Vietnam: Equitization requirements for state-owned enterprises

Vietnam: Equitization requirements for state-owned enterprises
Bich Hoa

“Equitized enterprise” is any enterprise mentioned in Clause 2 and Clause 3 Article 2 of Decree No. 126/2017/ND-CP of Vietnam’s Government and converted into the joint stock company stated herein.

According to Decree No. 126/2017/ND-CP of Vietnam’s Government, the enterprises mentioned above may be equitized when all the following requirements are satisfied:

- Such enterprises are not on the currently effective list of wholly state-owned enterprises that is made by the Prime Minister;

- State capital is still available after settling financial issues and revaluation of such enterprises.

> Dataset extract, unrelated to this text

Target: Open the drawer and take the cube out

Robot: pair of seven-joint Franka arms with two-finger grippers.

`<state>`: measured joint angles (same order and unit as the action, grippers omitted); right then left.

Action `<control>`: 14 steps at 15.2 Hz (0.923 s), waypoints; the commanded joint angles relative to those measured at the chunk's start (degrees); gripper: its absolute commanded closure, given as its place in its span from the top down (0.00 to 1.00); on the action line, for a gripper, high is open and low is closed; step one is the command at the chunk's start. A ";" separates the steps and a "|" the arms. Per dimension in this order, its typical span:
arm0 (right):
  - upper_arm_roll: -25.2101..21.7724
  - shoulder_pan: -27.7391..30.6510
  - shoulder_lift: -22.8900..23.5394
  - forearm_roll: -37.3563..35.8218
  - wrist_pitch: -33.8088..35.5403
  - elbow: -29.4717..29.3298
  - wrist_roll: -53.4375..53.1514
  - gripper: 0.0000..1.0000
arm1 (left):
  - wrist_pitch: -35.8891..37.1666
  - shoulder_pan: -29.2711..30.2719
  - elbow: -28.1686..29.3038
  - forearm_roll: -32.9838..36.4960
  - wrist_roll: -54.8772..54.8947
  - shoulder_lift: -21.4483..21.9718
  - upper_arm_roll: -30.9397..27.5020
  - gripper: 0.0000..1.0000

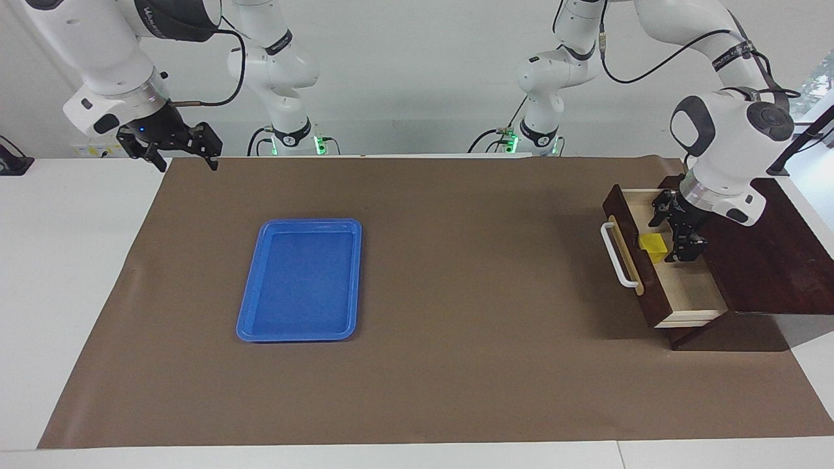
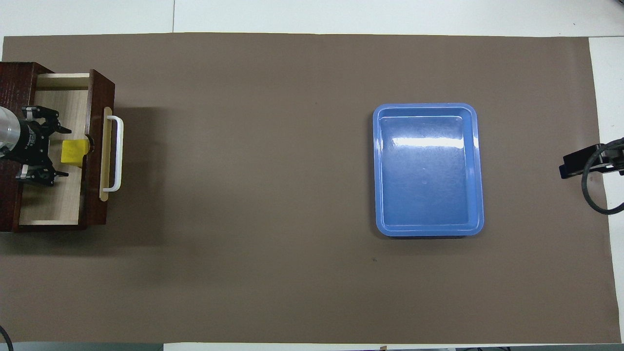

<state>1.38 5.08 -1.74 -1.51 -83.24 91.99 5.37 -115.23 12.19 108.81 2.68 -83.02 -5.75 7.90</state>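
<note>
Sitting in the pulled-out drawer (image 1: 684, 286) at the left arm's end of the table: yellow cube (image 1: 653, 247), against the front panel. Hovering just above it with fingers spread apart: left gripper (image 1: 674, 233). Waiting, claw open, toward ten o'clock of the blue tray (image 1: 301, 280) in the facing view: right gripper (image 1: 186, 151)
</note>
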 commanded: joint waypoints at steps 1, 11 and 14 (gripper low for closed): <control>0.55 0.72 -1.42 -0.16 -0.61 1.61 0.70 1.00 | -2.11 -0.67 3.43 -0.48 -0.65 2.50 -0.61 0.84; 0.55 0.72 -1.42 -0.16 -0.61 1.61 1.31 1.00 | 3.23 -0.67 -2.26 -0.40 1.28 1.80 -0.43 0.00; 0.64 0.72 -1.42 0.72 -0.69 1.61 0.61 1.00 | 12.72 -0.85 -11.83 -0.40 2.95 1.10 -0.43 0.00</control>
<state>1.43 5.08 -1.77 -1.45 -83.24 92.00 5.74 -109.37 12.18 103.51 2.68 -81.70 -4.69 7.99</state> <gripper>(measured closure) 0.000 0.454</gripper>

The State shall not provide further capital for equitization, even for enterprises over 50% shares of which have to be held by the State after under the Prime Minister's regulations.

Besides, Decree No. 126/2017/ND-CP stipulates 03 forms of equitization, specifically as follows:

- Issuing additional shares in order to increase charter capital while keeping current state capital unchanged.

- Selling part of current state capital or both selling part of state capital and issuing additional shares to increase charter capital.

- Selling the entire state capital available at the enterprise or both selling the entire state capital and issuing additional shares to increase charter capital.

More details can be found in Decree No. 126/2017/ND-CP of Vietnam’s Government, which takes effect from January 01, 2018.